A LAY INITIATIVE FORMED TO DEFEND

CATHOLIC TEACHING ON THE FAMILY

Our Lord’s Death and Charity: sermon on Quinquagesima Sunday

“Behold, we go up to Jerusalem.”

If we were asked, how it was that our Lord Jesus Christ redeemed the world by His death, there are several answers we might give. We might point out that the One who suffered for us was not a mere man, not even the noblest of men, but that He was and is the God-man, the second Person of the Blessed Trinity. Or we could talk about how precious was the thing that He gave to His Father as the price of our salvation, namely His own soul divinised by its union with the Word. But our attention is drawn today to a third answer to the question: Christ redeemed the world because of the immense charity that animated Him both in life and in death.

What, then, is charity? St Paul answers the question, but notice that he begins by telling us what charity is not. It is not the same as being ready to “distribute all my goods to feed the poor”, or even to “deliver my body to be burned”Now charity can prompt both those things; think of St Dominic, selling all his books when he was a student to buy wheat for the hungry in time of famine, or of St Joan of Arc, giving her virginal body to the flames because of her great love for God, and His Church, and her country. Yet such things as that can be done without charity also, either from a kind of passing enthusiasm, or even from a desire to make a name for oneself.

And so, having said what charity is not, St Paul goes on to tell us what it is. What is it that’s even greater than to deliver our goods to the poor and our body to be burned? He answers, “Charity is patient, is kind.” It seems, perhaps, rather an anti-climax. “Is that all?” we may think. Somehow, it doesn’t sound so impressive. We are too prone to value external displays over what lies within. So, in order see the greatness of charity, it may help us to read St Paul’s words as a description of our Lord Himself, especially in His passion.

“Charity is patient”

Think of the patience of Jesus, not only with the apostles, but with the scribes and Pharisees. They were forever trying to catch at His words, to misrepresent Him, to accuse Him of some fault against the Law. He was their God! He could have withered their tongues, as once He withered a fig-tree to be a sign of their barrenness. But instead He let them speak against Him, and to carry on speaking to the very end. They were still doing it as He died: “If he be the king of Israel, they said, let him now come down from the cross, and we will believe.”

“Charity is kind”

Remember how kindly He spoke to the woman caught in adultery: “Go, and sin no more.” Or think of those long days spent healing the sick, often, we may suppose, while receiving no very great thanks. That episode of the ten lepers, nine of whom take their cure for granted, was probably not an exceptional one.

“Charity envieth not, dealeth not perversely”

Our Lord did not envy the elders and chief priests their positions of power in Jerusalem. He had the right to command them, but He preferred the way of humility that His Father set before Him. “Dealeth not perversely”, since He did not have hidden intentions different from His declared ones. “I have always spoken openly before the world,” as He said to the high priest at His interrogation. And then to the soldier who struck Him: “If I have spoken wrongly, bear witness to the wrong; but if rightly, why do you strike me?”

“Charity is not puffed up, is not ambitious, seeketh not her own”

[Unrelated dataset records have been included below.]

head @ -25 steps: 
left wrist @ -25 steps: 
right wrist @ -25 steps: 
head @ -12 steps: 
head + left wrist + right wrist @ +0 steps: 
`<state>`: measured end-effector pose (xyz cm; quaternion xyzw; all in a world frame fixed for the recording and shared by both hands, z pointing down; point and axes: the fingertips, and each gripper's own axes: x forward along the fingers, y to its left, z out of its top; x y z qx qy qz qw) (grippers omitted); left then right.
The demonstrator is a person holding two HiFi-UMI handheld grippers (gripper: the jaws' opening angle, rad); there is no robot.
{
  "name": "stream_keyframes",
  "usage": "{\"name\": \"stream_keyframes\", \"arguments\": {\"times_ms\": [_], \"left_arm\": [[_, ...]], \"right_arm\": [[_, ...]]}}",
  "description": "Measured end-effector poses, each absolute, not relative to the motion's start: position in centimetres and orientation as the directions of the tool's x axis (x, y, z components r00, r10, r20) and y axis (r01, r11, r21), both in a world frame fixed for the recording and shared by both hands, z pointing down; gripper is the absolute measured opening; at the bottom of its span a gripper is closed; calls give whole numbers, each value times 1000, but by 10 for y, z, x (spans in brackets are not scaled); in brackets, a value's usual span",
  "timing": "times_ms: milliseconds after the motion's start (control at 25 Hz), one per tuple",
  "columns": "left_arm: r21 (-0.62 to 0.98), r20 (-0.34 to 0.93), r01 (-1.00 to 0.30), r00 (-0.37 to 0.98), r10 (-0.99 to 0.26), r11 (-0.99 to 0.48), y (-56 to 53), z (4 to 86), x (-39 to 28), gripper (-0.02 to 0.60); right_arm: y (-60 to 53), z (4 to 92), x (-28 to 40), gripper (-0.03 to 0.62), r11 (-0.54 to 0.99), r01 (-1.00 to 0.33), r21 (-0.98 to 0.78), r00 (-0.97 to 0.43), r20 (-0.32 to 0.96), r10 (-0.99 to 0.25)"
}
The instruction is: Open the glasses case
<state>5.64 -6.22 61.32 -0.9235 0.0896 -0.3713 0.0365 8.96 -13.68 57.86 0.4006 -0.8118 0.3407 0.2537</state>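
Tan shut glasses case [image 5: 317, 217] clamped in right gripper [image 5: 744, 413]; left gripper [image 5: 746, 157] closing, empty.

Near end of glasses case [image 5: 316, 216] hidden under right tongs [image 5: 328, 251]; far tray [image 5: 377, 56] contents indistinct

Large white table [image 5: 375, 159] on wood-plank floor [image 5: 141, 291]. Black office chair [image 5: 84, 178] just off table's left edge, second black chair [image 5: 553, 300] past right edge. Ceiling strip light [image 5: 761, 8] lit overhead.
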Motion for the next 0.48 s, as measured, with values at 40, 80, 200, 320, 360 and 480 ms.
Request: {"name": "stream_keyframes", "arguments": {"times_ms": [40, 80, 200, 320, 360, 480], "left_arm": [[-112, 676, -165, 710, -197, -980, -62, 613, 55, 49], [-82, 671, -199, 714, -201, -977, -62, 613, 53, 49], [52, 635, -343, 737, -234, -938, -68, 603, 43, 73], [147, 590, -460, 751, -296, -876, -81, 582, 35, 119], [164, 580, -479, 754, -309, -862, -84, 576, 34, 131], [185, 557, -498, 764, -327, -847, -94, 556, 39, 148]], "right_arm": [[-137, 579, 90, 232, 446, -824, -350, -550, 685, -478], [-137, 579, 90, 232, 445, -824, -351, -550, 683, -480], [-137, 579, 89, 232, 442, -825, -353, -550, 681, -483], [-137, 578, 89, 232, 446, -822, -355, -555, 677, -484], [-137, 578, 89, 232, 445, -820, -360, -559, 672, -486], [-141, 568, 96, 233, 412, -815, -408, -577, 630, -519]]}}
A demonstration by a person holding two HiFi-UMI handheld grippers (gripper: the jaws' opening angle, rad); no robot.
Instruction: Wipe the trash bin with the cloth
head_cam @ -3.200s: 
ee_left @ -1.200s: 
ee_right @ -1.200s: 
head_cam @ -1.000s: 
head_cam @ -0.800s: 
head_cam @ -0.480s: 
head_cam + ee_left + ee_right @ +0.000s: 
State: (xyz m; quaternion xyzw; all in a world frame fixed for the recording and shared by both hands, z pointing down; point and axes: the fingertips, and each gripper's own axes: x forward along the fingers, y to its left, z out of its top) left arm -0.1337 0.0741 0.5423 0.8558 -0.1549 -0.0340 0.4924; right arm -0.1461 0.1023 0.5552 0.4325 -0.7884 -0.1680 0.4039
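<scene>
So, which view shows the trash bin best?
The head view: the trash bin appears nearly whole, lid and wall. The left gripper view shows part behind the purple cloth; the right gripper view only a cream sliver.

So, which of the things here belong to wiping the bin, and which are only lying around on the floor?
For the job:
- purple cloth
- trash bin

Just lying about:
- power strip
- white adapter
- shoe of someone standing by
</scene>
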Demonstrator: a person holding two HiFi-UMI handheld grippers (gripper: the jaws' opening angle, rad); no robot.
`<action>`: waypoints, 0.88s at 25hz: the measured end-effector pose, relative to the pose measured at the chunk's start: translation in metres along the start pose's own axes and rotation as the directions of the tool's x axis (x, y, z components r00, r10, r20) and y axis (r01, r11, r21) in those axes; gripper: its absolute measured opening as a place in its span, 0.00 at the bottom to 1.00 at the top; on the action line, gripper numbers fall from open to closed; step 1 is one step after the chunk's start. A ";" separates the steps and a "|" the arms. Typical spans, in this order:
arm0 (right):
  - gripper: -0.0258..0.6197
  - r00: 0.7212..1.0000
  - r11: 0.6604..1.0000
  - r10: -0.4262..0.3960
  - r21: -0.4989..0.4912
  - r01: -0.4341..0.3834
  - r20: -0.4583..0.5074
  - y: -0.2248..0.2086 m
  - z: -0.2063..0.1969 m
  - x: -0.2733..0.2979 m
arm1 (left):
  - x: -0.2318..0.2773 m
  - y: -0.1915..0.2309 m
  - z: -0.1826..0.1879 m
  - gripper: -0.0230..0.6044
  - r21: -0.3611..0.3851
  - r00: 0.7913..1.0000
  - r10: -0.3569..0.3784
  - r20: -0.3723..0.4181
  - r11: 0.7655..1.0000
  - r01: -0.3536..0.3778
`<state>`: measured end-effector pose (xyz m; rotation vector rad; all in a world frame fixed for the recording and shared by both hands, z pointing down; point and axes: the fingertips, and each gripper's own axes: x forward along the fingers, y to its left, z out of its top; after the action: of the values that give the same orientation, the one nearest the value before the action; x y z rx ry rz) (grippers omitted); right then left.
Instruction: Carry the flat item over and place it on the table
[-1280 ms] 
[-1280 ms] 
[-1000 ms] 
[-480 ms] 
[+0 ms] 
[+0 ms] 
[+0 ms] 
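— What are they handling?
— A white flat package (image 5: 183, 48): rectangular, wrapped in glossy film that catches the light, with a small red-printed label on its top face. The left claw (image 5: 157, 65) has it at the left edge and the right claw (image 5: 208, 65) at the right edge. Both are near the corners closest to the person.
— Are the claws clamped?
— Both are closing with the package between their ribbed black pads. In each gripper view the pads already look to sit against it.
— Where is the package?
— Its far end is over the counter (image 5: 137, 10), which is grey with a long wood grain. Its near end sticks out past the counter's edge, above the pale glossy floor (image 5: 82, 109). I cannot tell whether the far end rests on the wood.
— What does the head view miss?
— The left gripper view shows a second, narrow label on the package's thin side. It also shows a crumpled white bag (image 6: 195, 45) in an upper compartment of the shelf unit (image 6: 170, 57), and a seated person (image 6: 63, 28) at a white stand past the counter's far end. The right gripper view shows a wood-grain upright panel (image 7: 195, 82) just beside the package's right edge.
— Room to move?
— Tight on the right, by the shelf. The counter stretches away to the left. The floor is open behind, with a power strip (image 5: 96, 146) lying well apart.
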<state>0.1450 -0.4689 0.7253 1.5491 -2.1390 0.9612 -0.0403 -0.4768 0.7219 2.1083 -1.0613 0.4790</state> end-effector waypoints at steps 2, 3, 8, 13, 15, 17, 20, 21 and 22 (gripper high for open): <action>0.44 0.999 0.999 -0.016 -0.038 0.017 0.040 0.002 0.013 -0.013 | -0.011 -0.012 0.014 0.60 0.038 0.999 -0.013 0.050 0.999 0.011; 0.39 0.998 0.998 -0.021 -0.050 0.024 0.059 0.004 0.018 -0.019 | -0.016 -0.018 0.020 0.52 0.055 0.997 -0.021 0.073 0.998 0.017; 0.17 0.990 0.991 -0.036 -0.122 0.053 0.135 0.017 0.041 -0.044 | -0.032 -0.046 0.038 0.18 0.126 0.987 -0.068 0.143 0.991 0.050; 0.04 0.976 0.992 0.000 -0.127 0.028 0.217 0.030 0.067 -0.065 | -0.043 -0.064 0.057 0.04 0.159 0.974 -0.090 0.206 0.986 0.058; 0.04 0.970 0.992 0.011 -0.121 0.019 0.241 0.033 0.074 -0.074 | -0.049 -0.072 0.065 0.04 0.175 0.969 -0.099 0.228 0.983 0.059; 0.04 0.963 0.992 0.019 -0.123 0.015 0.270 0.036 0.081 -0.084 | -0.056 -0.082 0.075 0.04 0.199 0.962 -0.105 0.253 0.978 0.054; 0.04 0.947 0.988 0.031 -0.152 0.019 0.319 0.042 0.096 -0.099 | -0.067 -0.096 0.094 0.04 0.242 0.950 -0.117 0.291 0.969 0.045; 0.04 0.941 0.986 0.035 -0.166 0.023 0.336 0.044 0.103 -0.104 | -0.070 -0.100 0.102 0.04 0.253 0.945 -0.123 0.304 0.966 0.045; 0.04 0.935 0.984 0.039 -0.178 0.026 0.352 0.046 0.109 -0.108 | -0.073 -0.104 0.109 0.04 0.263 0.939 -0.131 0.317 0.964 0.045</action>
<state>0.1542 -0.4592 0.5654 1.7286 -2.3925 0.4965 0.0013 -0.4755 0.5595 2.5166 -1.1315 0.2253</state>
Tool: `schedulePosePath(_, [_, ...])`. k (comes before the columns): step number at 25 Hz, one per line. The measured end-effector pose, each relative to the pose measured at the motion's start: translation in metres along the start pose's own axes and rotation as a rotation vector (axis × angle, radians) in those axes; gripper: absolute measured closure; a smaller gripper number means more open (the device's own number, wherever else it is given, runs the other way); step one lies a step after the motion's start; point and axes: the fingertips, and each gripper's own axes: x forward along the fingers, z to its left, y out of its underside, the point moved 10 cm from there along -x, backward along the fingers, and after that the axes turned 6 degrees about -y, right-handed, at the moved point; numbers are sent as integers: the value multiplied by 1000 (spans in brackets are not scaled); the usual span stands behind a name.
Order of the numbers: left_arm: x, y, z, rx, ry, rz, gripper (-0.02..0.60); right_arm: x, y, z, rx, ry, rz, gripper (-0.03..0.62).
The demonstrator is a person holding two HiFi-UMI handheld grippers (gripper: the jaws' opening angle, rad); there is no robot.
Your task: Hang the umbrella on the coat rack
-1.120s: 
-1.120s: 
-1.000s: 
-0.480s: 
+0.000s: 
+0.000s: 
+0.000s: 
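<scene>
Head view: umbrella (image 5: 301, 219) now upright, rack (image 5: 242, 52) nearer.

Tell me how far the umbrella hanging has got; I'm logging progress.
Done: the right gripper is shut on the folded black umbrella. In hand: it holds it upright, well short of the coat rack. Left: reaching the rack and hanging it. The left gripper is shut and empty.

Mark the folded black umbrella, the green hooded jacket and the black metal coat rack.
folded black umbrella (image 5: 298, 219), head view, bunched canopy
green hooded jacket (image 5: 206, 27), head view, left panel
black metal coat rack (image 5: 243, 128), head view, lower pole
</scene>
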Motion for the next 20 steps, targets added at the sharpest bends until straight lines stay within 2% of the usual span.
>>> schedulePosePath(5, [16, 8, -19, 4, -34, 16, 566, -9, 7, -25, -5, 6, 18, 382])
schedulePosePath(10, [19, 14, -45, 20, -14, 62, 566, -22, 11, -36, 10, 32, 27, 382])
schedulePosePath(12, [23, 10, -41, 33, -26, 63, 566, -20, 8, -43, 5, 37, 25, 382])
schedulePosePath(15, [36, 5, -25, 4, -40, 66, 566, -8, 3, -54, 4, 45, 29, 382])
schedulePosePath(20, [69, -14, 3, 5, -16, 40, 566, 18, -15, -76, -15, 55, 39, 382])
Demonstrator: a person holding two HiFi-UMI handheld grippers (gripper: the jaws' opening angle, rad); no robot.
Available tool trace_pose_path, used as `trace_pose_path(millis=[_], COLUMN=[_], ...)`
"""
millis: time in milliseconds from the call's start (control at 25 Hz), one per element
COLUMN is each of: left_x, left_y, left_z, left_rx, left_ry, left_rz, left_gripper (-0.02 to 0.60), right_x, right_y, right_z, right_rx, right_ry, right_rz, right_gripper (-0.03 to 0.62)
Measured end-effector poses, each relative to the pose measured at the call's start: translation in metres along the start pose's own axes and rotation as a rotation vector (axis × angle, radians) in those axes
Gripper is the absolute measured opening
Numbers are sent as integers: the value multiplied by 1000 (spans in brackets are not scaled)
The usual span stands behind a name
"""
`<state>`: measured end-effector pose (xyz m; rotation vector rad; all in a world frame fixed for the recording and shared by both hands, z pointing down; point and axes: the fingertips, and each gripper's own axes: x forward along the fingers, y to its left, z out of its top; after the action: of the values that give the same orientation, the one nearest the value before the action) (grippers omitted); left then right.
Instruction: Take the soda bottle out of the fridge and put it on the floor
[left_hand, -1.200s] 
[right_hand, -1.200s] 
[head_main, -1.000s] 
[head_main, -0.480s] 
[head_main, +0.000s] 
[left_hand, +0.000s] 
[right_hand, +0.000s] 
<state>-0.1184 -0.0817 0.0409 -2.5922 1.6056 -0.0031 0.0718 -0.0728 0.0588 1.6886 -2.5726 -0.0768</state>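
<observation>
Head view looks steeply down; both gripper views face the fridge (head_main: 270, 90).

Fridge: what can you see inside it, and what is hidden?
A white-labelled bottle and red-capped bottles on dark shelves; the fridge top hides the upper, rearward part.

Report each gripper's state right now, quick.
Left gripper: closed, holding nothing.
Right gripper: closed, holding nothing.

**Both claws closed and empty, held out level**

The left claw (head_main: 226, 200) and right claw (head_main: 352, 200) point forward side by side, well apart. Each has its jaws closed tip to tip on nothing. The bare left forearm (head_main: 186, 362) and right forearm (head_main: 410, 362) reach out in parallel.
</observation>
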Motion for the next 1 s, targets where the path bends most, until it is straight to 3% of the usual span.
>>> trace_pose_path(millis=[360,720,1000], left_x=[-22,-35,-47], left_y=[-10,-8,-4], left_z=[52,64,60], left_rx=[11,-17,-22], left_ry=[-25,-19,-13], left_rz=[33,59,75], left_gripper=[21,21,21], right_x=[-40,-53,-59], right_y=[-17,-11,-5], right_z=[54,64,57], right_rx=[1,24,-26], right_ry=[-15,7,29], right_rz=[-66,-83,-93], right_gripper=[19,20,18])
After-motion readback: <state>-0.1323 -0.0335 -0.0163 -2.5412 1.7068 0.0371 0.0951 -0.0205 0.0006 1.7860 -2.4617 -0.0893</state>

Why was our Lord not ambitious? Because He was too magnanimous for that. Ambition is only for those who want to be praised by the world.  But He says, “The Father who sent me giveth testimony of me. And “I came down from heaven not to do my own will, but the will of him who sent me.”

“Beareth all things, believeth all things, hopeth all things, endureth all things”

Jesus did not have the theological virtues of faith and hope, since unlike us He saw the Father. Yet the certainty that faith and hope give to us, Christ’s charity gave to Him. He knew that His Father would raise Him from the dead; so He went “up to Jerusalem”, to suffer all those things “which were written by the prophets concerning” Him. And although His charity could not grow, as it could not diminish, it never appears more majestic then when from the Cross itself He prays, “Father, forgive them, for they know not what they do.”

This, then, is the example that the Church sets before us on Quinquagesima Sunday, just before the start of Lent. As we go up to Jerusalem once more with Jesus and His apostles, may our penances allow His charity to grow within us.